Sul fronte dei servizi, è necessario cercare di attirare la clientela straniera, vista la situazione del mercato interno. Va snellita la normativa e vanno razionalizzati e semplificati regimi amministrativi e controlli, come nei Paesi concorrenti, dalla Francia alla Spagna, dal Montenegro alla Croazia, dalla Grecia alla Turchia. E va potenziata la rete infrastrutturale (porti e approdi turistici): il nostro Paese dispone di un porto o di un approdo turistico ogni 14,2 km, la Francia di uno ogni otto km e la Spagna di uno ogni 6,4 km.
Per ricapitolare: è ora di mettere in campo politiche industriali per l’indotto della nautica, vero depositario delle competenze e del know how dell’artigianalità del prodotto. Politiche industriali non rivolte solo al mondo dei grandi cantieri, ma anche alle pmi presenti sul territorio.

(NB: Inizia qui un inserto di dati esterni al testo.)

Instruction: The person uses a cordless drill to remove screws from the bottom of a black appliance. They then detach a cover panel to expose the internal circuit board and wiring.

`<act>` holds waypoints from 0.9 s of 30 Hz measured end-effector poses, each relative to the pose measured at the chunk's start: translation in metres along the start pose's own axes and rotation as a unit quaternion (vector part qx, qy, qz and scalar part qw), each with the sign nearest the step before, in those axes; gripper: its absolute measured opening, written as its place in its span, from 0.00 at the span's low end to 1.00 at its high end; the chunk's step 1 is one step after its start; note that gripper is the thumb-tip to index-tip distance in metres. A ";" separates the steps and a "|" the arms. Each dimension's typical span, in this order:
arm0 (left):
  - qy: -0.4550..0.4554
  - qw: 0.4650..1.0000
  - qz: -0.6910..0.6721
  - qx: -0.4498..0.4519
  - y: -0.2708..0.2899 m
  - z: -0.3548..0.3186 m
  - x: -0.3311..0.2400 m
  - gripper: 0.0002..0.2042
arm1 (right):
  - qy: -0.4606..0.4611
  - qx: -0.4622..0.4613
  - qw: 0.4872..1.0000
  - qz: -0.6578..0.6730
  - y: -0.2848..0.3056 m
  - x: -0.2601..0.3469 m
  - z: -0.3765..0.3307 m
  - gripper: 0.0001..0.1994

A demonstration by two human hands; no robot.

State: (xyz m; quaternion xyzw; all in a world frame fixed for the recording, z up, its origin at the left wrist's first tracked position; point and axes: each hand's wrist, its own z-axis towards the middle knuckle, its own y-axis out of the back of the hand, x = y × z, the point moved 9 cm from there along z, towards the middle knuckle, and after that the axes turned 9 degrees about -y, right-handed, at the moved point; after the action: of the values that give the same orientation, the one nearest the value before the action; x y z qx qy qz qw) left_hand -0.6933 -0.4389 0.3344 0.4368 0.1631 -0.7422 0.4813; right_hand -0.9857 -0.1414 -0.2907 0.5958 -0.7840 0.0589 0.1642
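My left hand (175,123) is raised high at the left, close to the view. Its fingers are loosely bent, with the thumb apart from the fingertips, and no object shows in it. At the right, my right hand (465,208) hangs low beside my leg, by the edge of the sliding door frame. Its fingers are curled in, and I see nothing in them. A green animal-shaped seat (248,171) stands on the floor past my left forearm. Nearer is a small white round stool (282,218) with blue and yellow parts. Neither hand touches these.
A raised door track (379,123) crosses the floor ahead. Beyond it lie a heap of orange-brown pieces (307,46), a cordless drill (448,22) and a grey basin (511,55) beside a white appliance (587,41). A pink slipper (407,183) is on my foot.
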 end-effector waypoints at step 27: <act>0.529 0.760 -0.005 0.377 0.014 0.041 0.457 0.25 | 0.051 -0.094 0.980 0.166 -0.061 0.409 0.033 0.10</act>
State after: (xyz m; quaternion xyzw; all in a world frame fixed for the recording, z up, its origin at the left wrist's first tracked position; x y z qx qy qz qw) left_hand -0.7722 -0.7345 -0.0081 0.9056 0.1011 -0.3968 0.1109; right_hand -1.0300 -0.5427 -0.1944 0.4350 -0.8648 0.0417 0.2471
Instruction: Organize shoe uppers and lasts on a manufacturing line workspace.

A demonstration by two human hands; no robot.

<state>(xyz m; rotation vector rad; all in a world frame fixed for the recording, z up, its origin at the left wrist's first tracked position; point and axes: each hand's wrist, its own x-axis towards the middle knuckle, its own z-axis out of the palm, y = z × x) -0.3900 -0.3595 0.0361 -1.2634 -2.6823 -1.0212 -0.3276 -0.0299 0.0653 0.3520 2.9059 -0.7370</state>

Politiche di supporto per i distretti della nautica
Oggi i distretti industriali sono di fronte ad un bivio: tanti cantieri hanno delocalizzato e così resta il vuoto sul territorio. Se la piccola e media impresa lavora solo per un grande cantiere muore. Per salvare i nostri distretti industriali che rappresentano la somma algebrica delle competenze delle pmi sono necessarie politiche di supporto all’internazionalizzazione mirate a potenziare l’attività rivolta all’export delle nostre imprese verso altri distretti mondiali (dalla Turchia alla Cina).
Il supporto all’innovazione
Occorrono politiche di supporto all’innovazione, alla ricerca e sviluppo per mettere le pmi nelle condizioni di essere più competitive sui mercati esteri. Il nostro paese è leader nella costruzione dei grandi yacht che rappresentano l’eccellenza del made in Italy. Una grande opportunità anche per le pmi che hanno bisogno di politiche mirate per affrontare la sfida del futuro.
Servizi di qualità
Dobbiamo rendere sempre più attrattivo il nostro territorio, il nostro mare, le nostre coste. Dobbiamo puntare su infrastrutture moderne e di avanguardia. Dobbiamo sburocratizzare la legislazione e tutta la valanga degli adempimenti amministrativi. Dobbiamo rendere l’Italia cuore attrattivo del Mediterraneo.